Recorded information:
-.-.-

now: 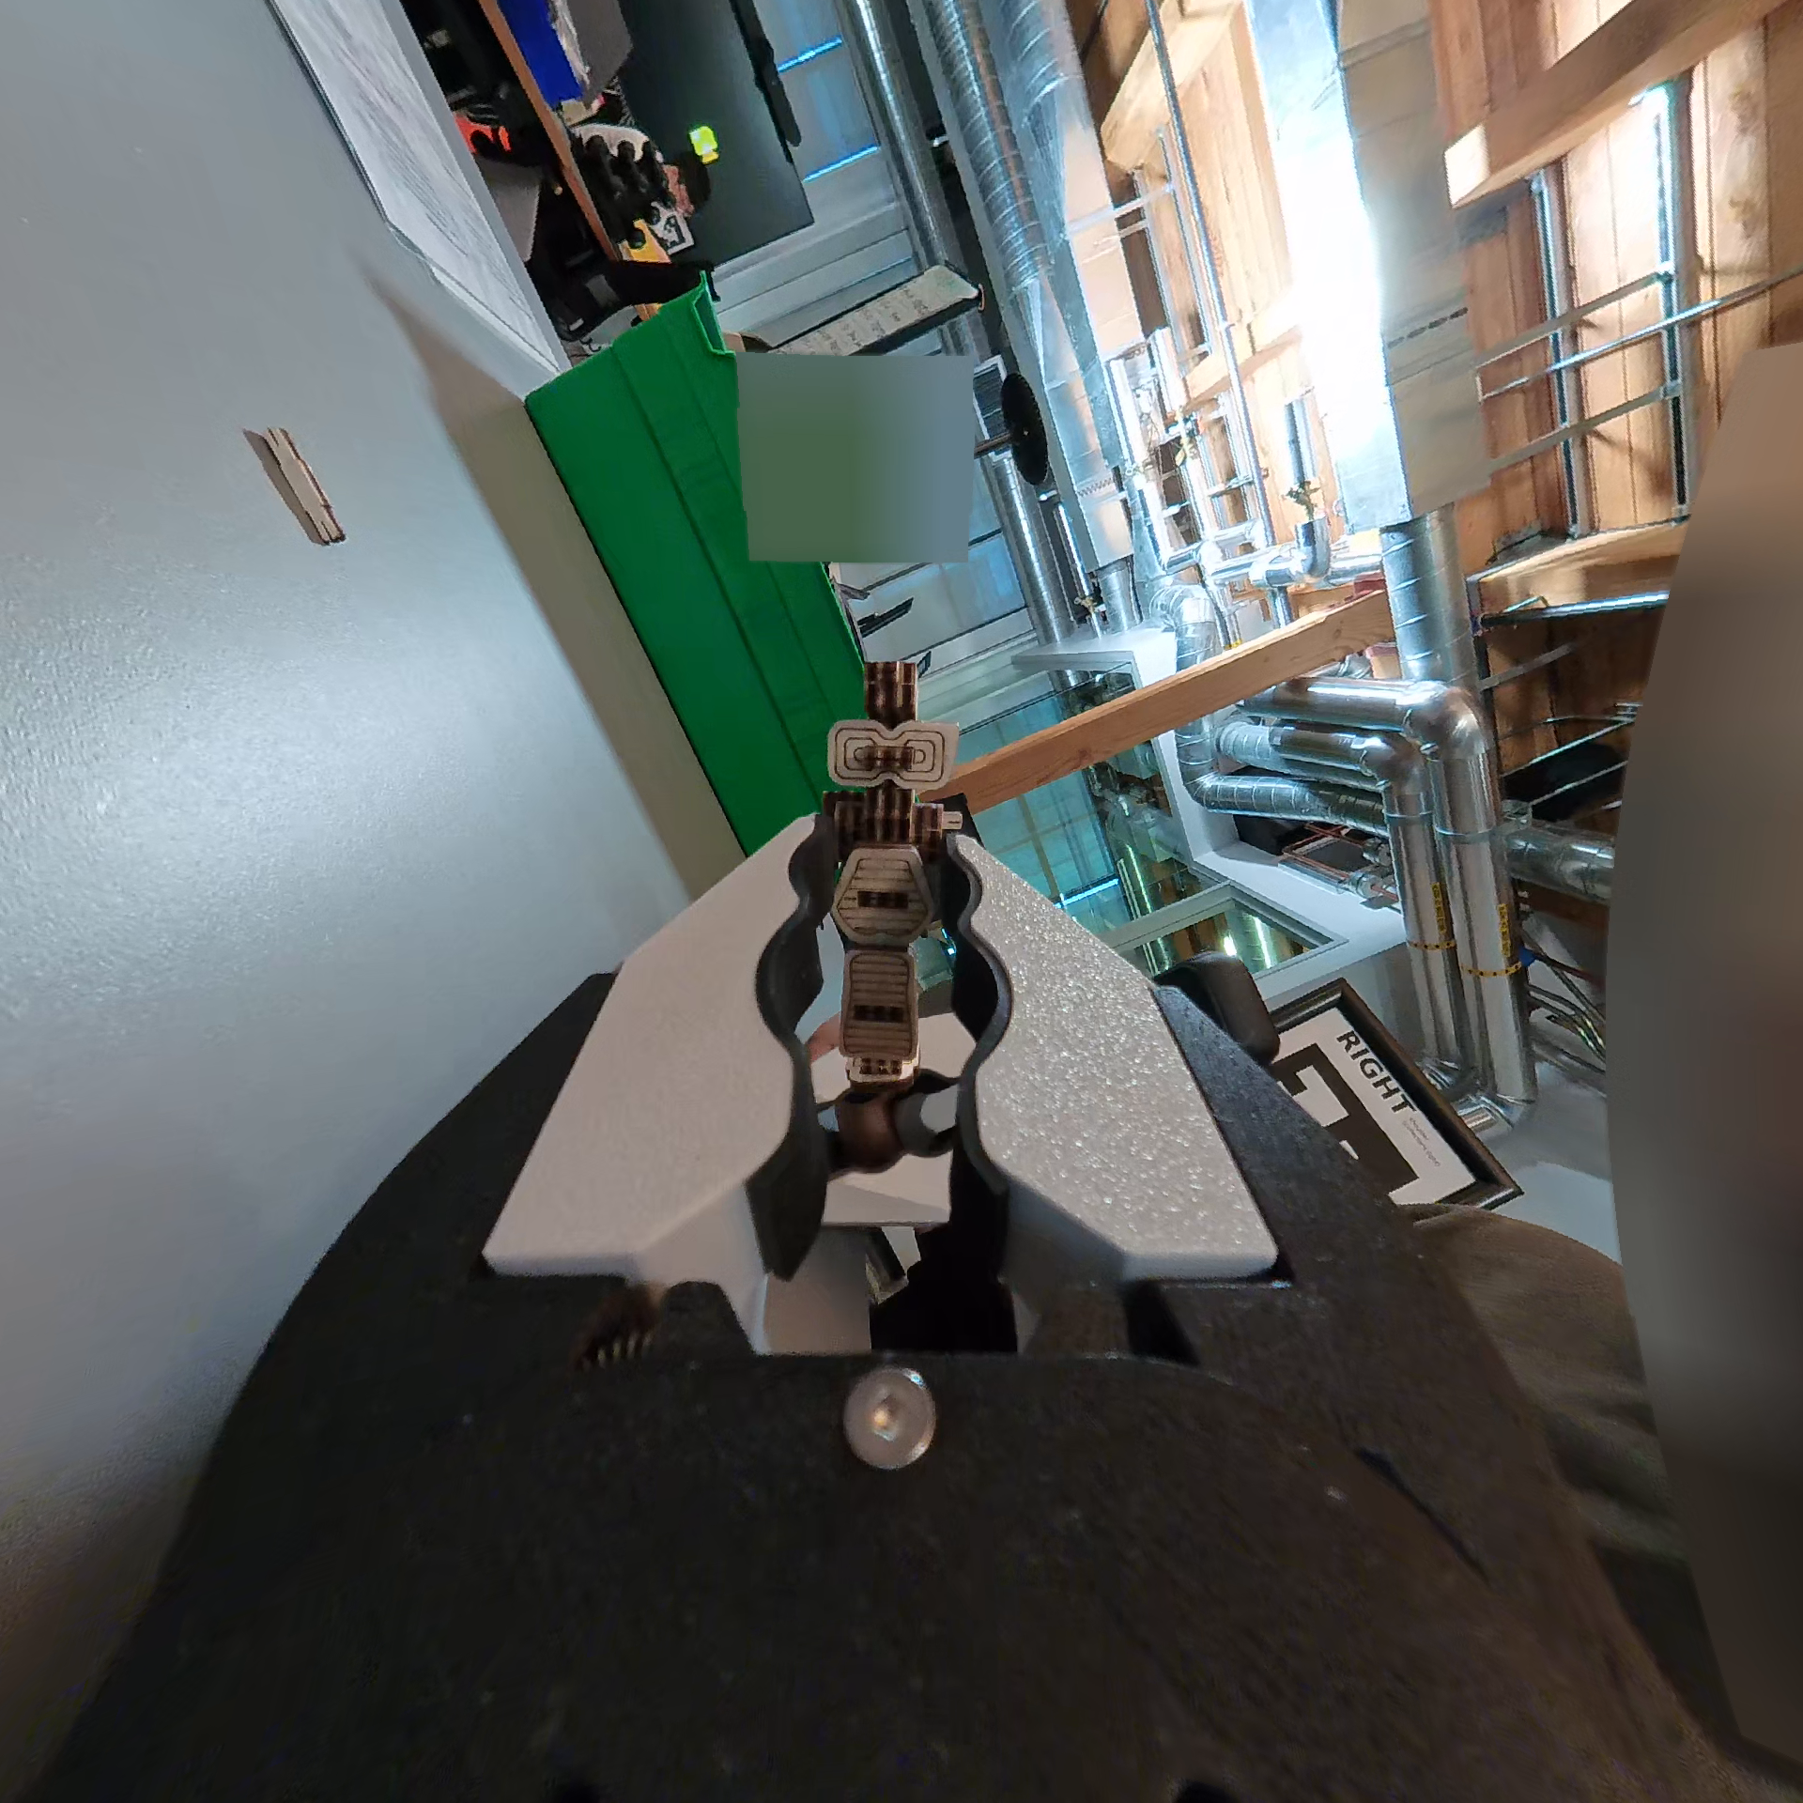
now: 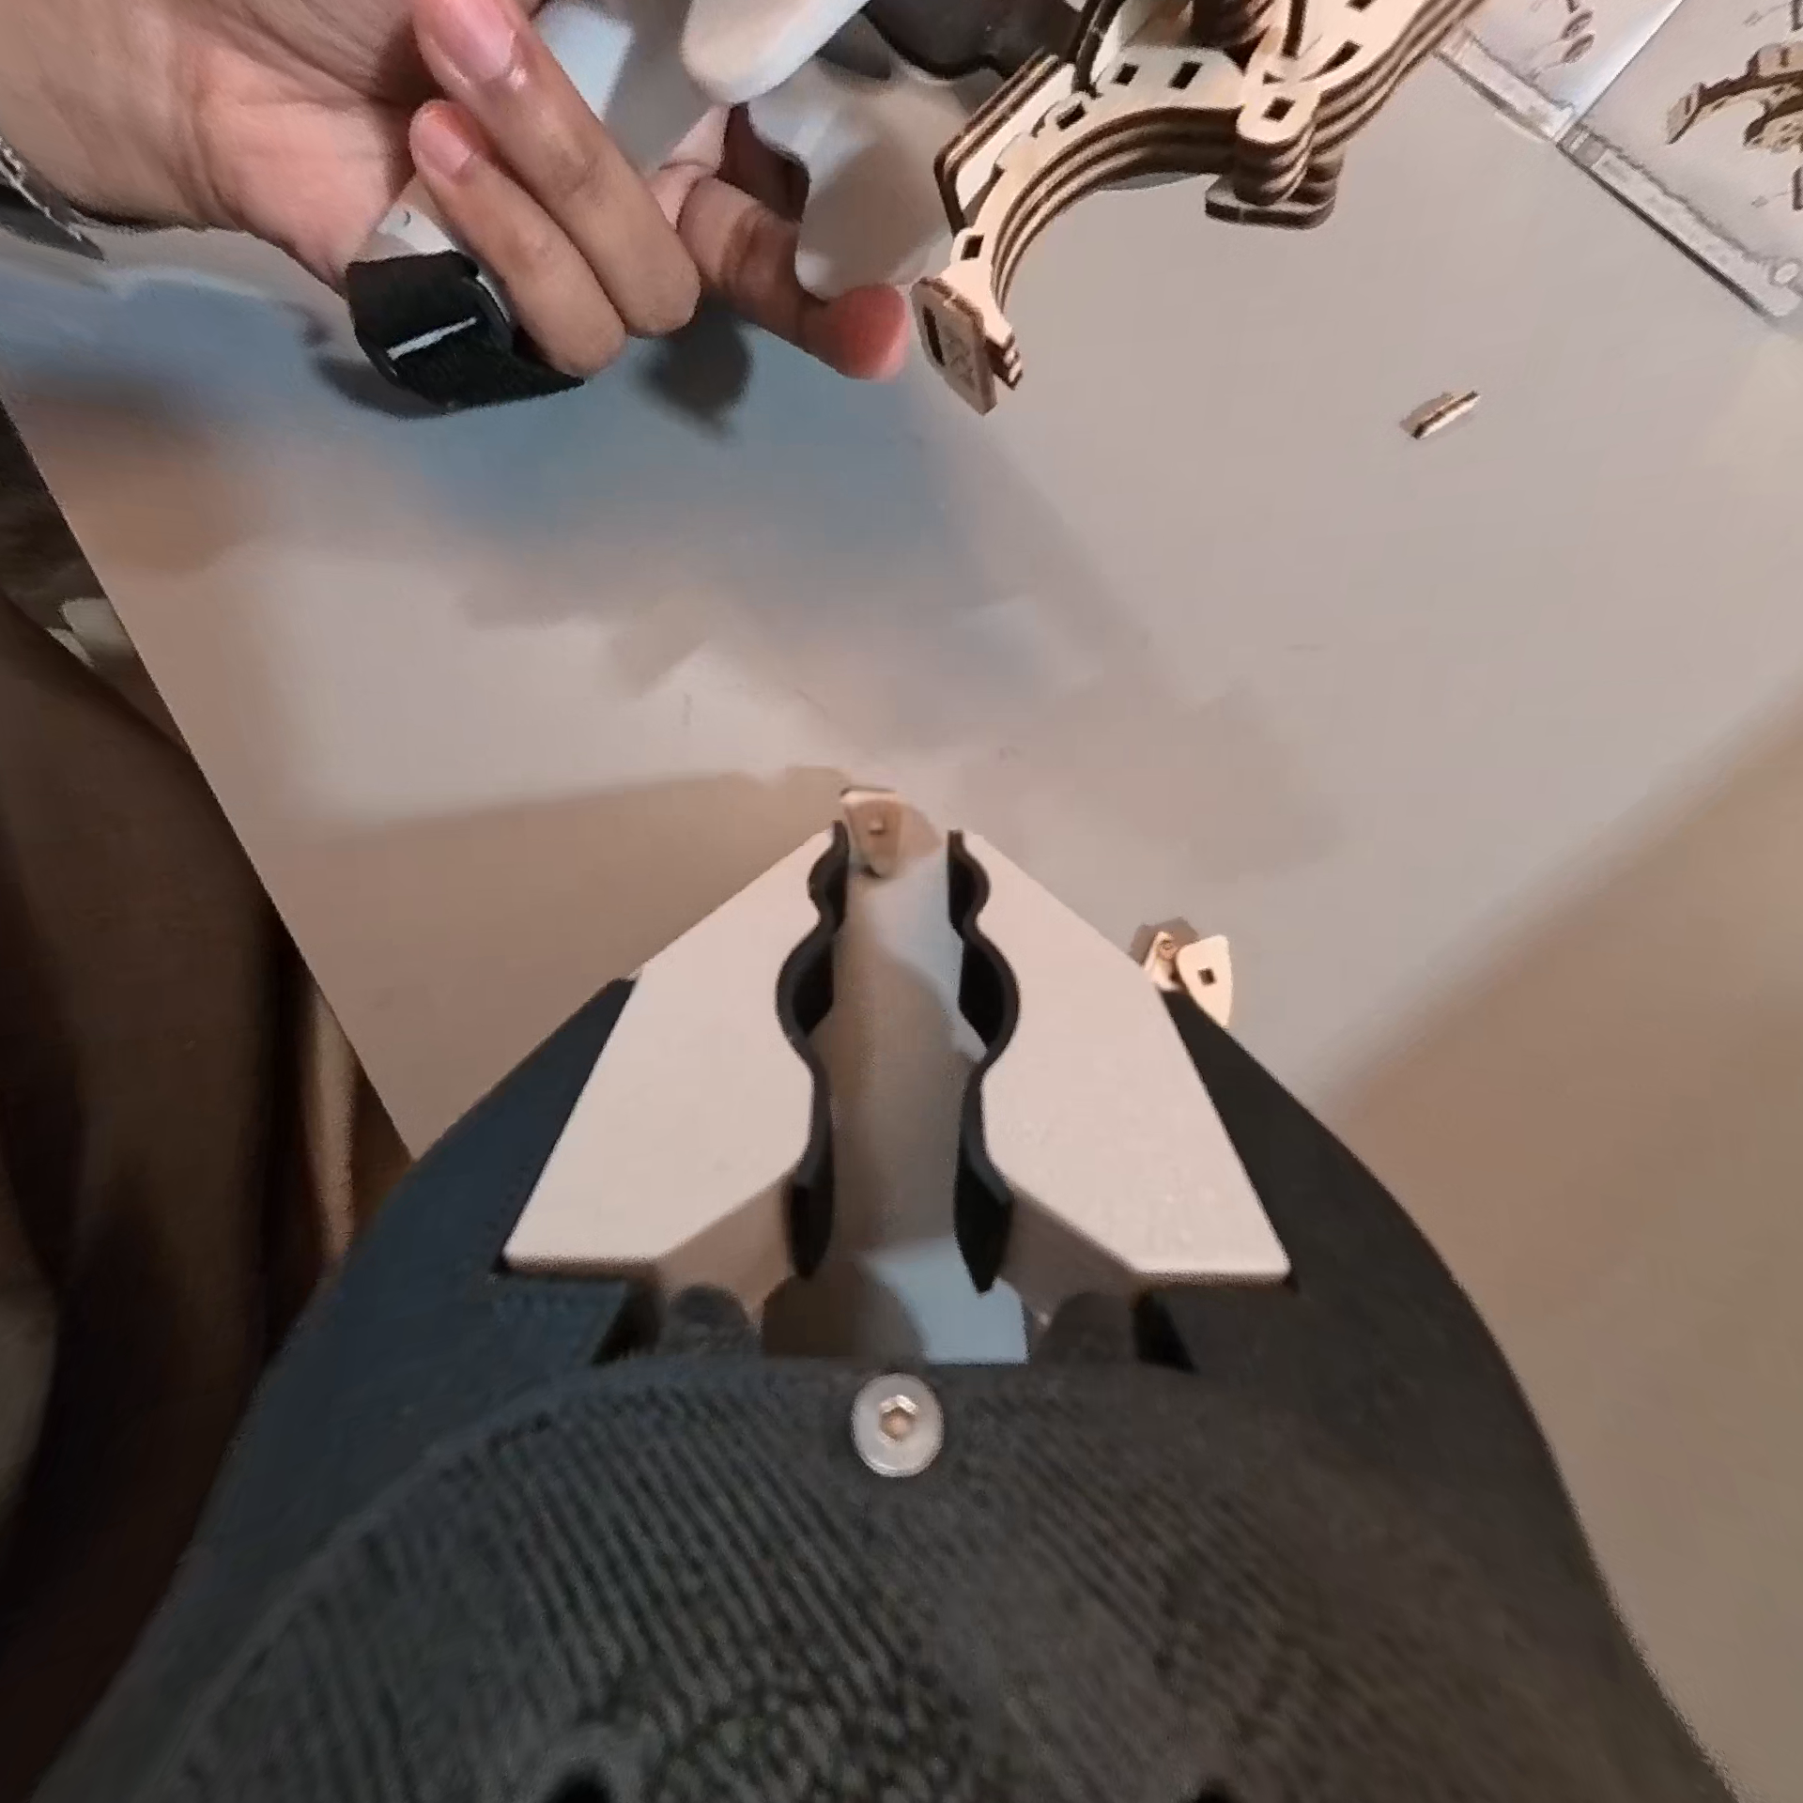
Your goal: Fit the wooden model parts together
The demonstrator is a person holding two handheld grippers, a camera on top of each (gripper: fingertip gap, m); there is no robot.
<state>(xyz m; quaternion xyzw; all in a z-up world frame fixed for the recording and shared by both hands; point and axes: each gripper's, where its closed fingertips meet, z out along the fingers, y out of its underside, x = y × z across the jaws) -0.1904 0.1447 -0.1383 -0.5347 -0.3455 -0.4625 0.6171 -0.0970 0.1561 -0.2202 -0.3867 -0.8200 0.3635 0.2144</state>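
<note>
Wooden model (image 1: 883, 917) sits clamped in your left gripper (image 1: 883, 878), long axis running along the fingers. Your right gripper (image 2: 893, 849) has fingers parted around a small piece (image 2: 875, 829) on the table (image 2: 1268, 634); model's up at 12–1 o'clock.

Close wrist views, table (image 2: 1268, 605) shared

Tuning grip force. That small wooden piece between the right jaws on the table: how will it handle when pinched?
The small wooden piece looks thin and flat, so probably light and apt to skid on the smooth table. Being thin, it likely snaps under a hard pinch. The right gripper has open jaws around it.
</note>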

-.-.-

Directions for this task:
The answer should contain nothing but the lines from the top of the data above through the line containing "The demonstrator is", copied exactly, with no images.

Written reply:
now: 
now: 
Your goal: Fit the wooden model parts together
The demonstrator is a person holding two handheld grippers, a camera on top of each (gripper: fingertip gap, m); there is no robot.

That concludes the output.